For local users (anyone registered on furry.engineer and pawb.fun), all actions against your account (except reports) can be appealed. If you have a post removed or are suspended, all actions can be appealed directly to the admin team.
For remote users, we can remove restrictions on remote accounts if we receive an appeal from any of our users, or by the affected account directly. This can be done via email, or just through a DM to one of the admins who can pass it to the team.
Would the AI model have oversight?
Yes. Where the team believe the filter has flagged sufficient content appropriately and maintains no false-positives, we may promote a model or ruleset to allowing automated actions (limit / suspend).
We’ll keep an eye on the actions of each ruleset by reviewing the daily / weekly actions taken to ensure they meet the criteria and have not misidentified any users or content, and we’ll also start publicly tracking the statistics of the models / rulesets we create and use, including a count of false-positives or reversed decisions.
Will you notify users?
Due to limitations in Mastodon, we can only notify local users (users on furry.engineer or pawb.fun) when actions are taken against their account; This process happens automatically when your post is removed, or your account is warned, limited, or suspended.
There’s no easy way to notify remote users other than sending them a DM, but doing so could be seen as spammy or lead to inciting further abusive behavior by informing them of our activity.
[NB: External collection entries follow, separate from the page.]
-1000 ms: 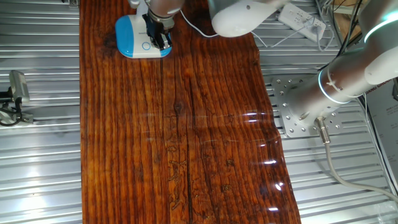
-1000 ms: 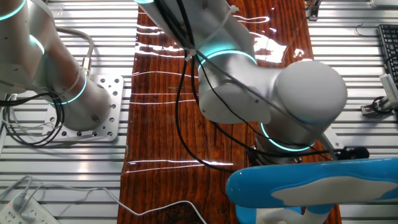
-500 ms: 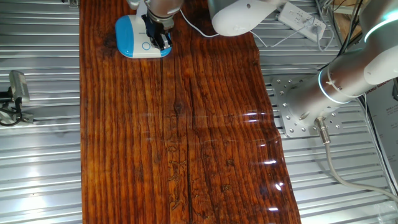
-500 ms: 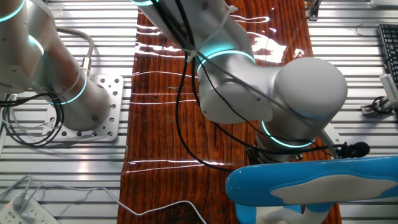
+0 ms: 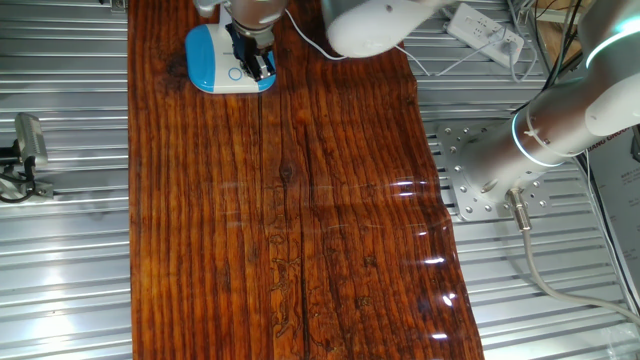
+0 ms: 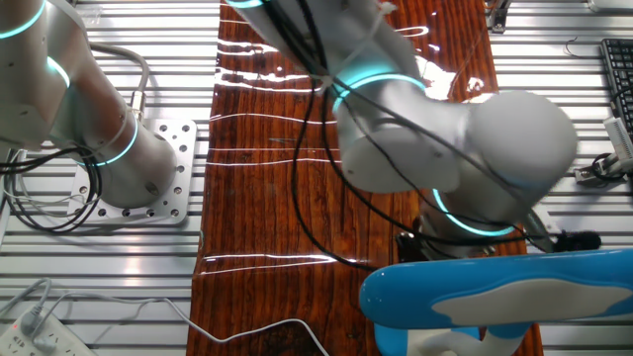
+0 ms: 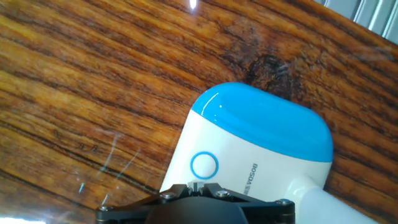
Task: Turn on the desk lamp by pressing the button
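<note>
The desk lamp (image 5: 212, 55) stands at the far left end of the wooden table, with a blue and white rounded-square base. In the hand view the base (image 7: 267, 134) fills the middle, and its white neck (image 7: 323, 200) leaves at the lower right. The button (image 7: 204, 165) is a small blue-outlined circle on the base; it also shows in one fixed view (image 5: 235, 72). My gripper (image 5: 260, 66) is over the base, its tips (image 7: 199, 185) meeting just short of the button, and it holds nothing. In the other fixed view the lamp's blue and white head (image 6: 495, 297) fills the foreground.
The wooden table (image 5: 300, 220) runs across a ribbed metal bench. A white power strip (image 5: 485, 32) with cables lies beyond the table's right edge, and also shows in the other fixed view (image 6: 30, 331). The arm's base plate (image 5: 470, 170) stands on the right. A small clamp (image 5: 25, 150) sits at the left.
The arm has swung a little to the left in one fixed view. The fingertips have shifted slightly over the lamp base toward the button. The lamp has not moved.
</note>
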Robot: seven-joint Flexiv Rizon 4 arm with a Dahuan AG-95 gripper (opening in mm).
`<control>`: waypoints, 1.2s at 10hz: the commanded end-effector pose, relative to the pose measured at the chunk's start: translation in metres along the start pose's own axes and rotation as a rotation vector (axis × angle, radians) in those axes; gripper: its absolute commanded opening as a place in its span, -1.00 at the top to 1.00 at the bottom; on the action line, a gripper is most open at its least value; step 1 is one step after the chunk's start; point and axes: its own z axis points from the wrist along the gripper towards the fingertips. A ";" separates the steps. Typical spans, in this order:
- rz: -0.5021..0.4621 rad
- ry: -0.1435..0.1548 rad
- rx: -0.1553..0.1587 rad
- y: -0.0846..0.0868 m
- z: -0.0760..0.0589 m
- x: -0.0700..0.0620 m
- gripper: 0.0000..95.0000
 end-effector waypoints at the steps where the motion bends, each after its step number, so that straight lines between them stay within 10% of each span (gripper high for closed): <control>1: -0.004 0.003 0.019 0.001 0.007 0.001 1.00; 12: -0.026 0.082 0.053 0.001 0.007 0.001 1.00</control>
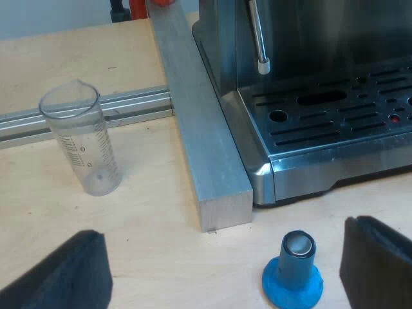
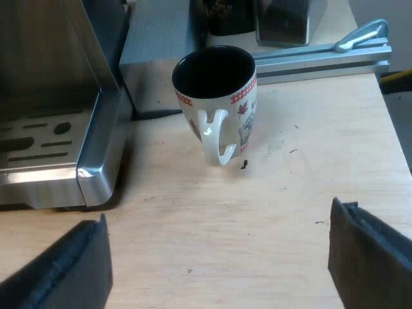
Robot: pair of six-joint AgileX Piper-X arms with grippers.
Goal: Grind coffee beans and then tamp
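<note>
A blue tamper point(image 1: 293, 271) with a metal top stands upright on the wooden table, just before the espresso machine point(image 1: 322, 109) and its slotted drip tray. My left gripper point(image 1: 222, 273) is open above the table, and the tamper stands between its fingers, nearer one finger point(image 1: 376, 264). A clear measuring glass point(image 1: 80, 138) stands upright by an aluminium rail. A white mug point(image 2: 217, 100) with a red-checked rim and dark inside stands beside the machine's corner point(image 2: 96, 167). My right gripper point(image 2: 219, 264) is open over bare table short of the mug, holding nothing.
A thick aluminium bar point(image 1: 199, 129) runs along the machine's side and ends near the tamper. A thinner rail point(image 1: 129, 109) crosses behind the measuring glass. Another rail with a metal lever point(image 2: 360, 35) lies beyond the mug, near the table's edge point(image 2: 393, 129).
</note>
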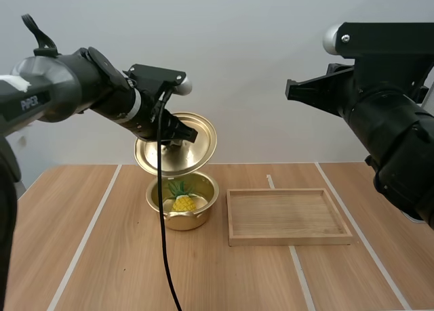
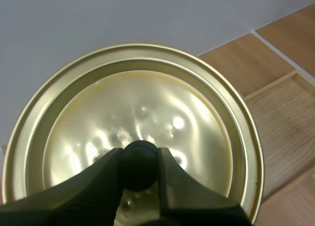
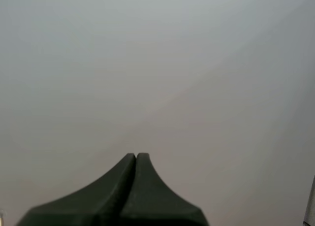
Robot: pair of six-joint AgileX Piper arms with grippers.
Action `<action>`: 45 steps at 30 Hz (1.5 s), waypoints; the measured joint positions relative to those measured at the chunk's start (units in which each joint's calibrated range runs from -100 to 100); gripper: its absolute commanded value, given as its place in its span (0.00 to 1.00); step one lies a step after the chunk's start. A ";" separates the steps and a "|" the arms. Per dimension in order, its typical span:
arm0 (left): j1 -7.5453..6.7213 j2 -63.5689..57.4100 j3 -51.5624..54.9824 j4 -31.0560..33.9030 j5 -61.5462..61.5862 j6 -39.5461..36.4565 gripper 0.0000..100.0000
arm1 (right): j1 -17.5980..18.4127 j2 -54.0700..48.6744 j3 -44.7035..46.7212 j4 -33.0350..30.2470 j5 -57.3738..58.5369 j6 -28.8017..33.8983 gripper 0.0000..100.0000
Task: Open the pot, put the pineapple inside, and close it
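Note:
A gold pot (image 1: 193, 217) stands on the table with its mouth uncovered. A small yellow pineapple (image 1: 182, 199) with green leaves lies inside it. Just above the pot's back rim hangs the gold lid (image 1: 193, 153), tilted so its top faces the camera. My left gripper (image 1: 182, 131) is shut on the lid's black knob (image 2: 140, 164), and its fingers (image 2: 106, 179) pinch the knob from both sides over the lid (image 2: 142, 113). My right gripper (image 3: 136, 157) is shut on nothing and raised high, pointing at the blank wall.
A shallow wooden tray (image 1: 288, 236) lies right of the pot, its corner (image 2: 288, 117) visible past the lid. The right arm (image 1: 380, 114) hangs above the table's right side. Bare wooden table lies in front of the pot and to the left.

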State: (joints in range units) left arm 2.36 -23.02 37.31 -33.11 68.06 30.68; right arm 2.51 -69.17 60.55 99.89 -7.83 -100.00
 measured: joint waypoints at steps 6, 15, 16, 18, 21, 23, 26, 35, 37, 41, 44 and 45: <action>0.00 2.55 2.76 -0.58 -3.03 1.30 0.00 | 0.00 0.00 0.00 0.00 0.00 0.00 0.00; 0.00 6.71 5.06 -0.97 -5.98 2.69 0.00 | 0.00 0.00 0.00 0.00 0.00 0.00 0.00; 0.00 7.46 5.06 -1.19 -6.17 3.06 0.00 | 0.00 0.00 0.00 0.00 0.00 0.00 0.00; 0.00 8.07 5.06 -1.41 -6.38 3.42 0.00 | 0.00 0.00 0.00 0.00 0.00 0.00 0.00; 0.00 9.46 5.06 -1.41 -7.09 3.91 0.00 | 0.00 0.00 0.00 0.00 0.00 0.00 0.00; 0.00 10.32 5.06 -1.41 -7.47 4.35 0.00 | 0.00 0.00 0.00 0.00 0.00 0.00 0.00; 0.00 11.96 5.06 -1.41 -7.65 4.64 0.00 | 0.00 0.00 0.00 0.00 0.00 0.00 0.00; 0.00 15.18 5.06 -1.54 -8.37 6.48 0.00 | 0.00 0.00 0.00 0.00 0.00 0.00 0.00; 0.00 15.94 5.06 -1.65 -8.54 7.05 0.00 | 0.00 0.00 0.00 0.00 0.00 0.00 0.00; 0.00 17.39 5.06 -2.80 -9.31 8.50 0.00 | 0.00 0.00 0.00 0.00 0.00 0.00 0.00; 0.00 18.29 5.06 -4.44 -9.29 9.95 0.00 | 0.00 0.00 0.00 0.00 0.00 0.00 0.00; 0.00 18.58 5.06 -4.87 -9.29 10.45 0.00 | 0.00 0.00 0.00 0.00 0.00 0.00 0.00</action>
State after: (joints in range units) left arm 2.36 -4.44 42.37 -37.98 58.77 41.13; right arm 2.51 -69.17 60.55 99.89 -7.83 -100.00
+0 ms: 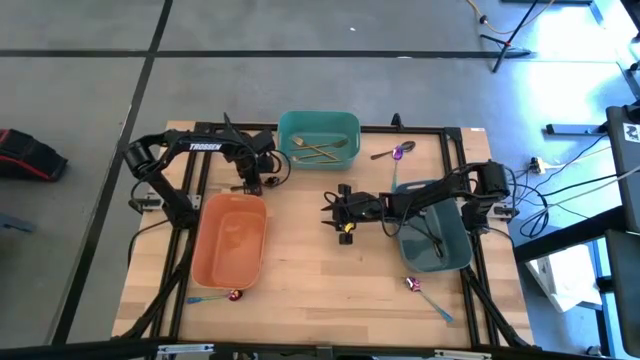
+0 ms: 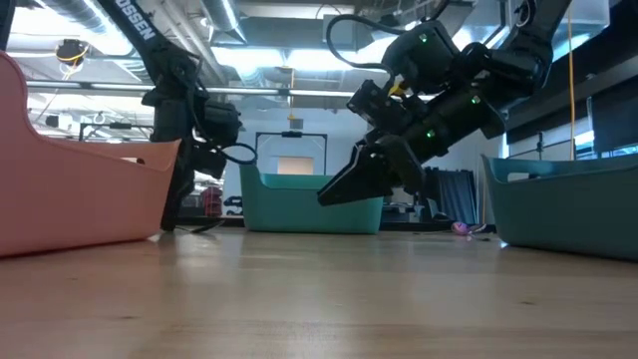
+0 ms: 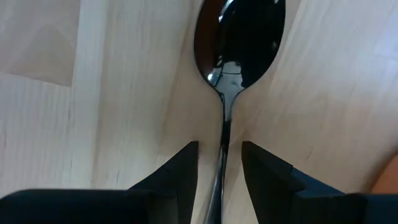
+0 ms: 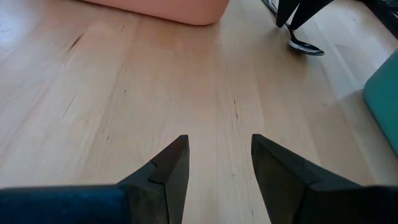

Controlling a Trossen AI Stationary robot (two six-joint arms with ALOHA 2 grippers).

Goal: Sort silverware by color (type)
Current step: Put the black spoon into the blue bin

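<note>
A dark silver-black spoon (image 3: 239,43) lies flat on the wooden table between the teal bin (image 1: 318,122) and the orange bin (image 1: 230,240). My left gripper (image 3: 219,146) points straight down over it, open. Its fingers stand on either side of the spoon's thin handle (image 3: 222,134) without touching it. The right wrist view shows the same spoon (image 4: 305,46) under those fingers. Gold silverware (image 1: 318,150) lies in the teal bin. My right gripper (image 4: 219,140) hovers open over bare wood at mid-table (image 1: 335,212), with nothing between its fingers.
A grey-blue bin (image 1: 435,245) stands at the right under my right arm. Purple-blue spoons lie loose: one at the far right (image 1: 395,153), one at the near right (image 1: 425,293), one near the front left edge (image 1: 215,297). Bare wood lies between the bins.
</note>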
While we can have transparency with our users due to having an invite-only platform, other instances are frequently open-registration which can allow the abusive user to re-create an account to continue to harass our users. BUT, I’m open to suggestions on this.
hmm, on the last point: If it’s just a single user harassing then it shouldn’t be too much trouble if they re-create an account. The anti-spam system should flag them again if they keep harassing. If it’s a lot of bots then I would assume they already have methods to determine whether an account is suspended (like DM-ing each other maybe). Hence there wouldn’t be an advantage of not informing them of being suspended.
I might be completely wrong here and missing a key point as I don’t really know anything about Mastodon or spam prevention really but it just feels wrong to censor someone without them knowing.
If time is crucial you could inform people an hour/a day/etc. after their suspension.
So, the issue lays in that there’s no technical way to notify the remote user (someone not on furry.engineer or pawb.fun) that they’ve been suspended on our end, without sending a message to them directly. If we suspend them on our end, that doesn’t per se suspend them on their end and they wouldn’t know that their messages were no longer reaching our users; They would still be able to message other users on their instance, and users on other instances, but not to our users.
We’re apprehensive about notifying remote accounts specifically because we don’t often know the moderation practices of the remote instance (to know if they’ll deal with it, or if they have open-registration allowing anyone to join without approval) and it may encourage further abusive behavior through ban evasions (creating new accounts on that instance or elsewhere to continue messaging) from the user being made aware that we’re no longer receiving their messages.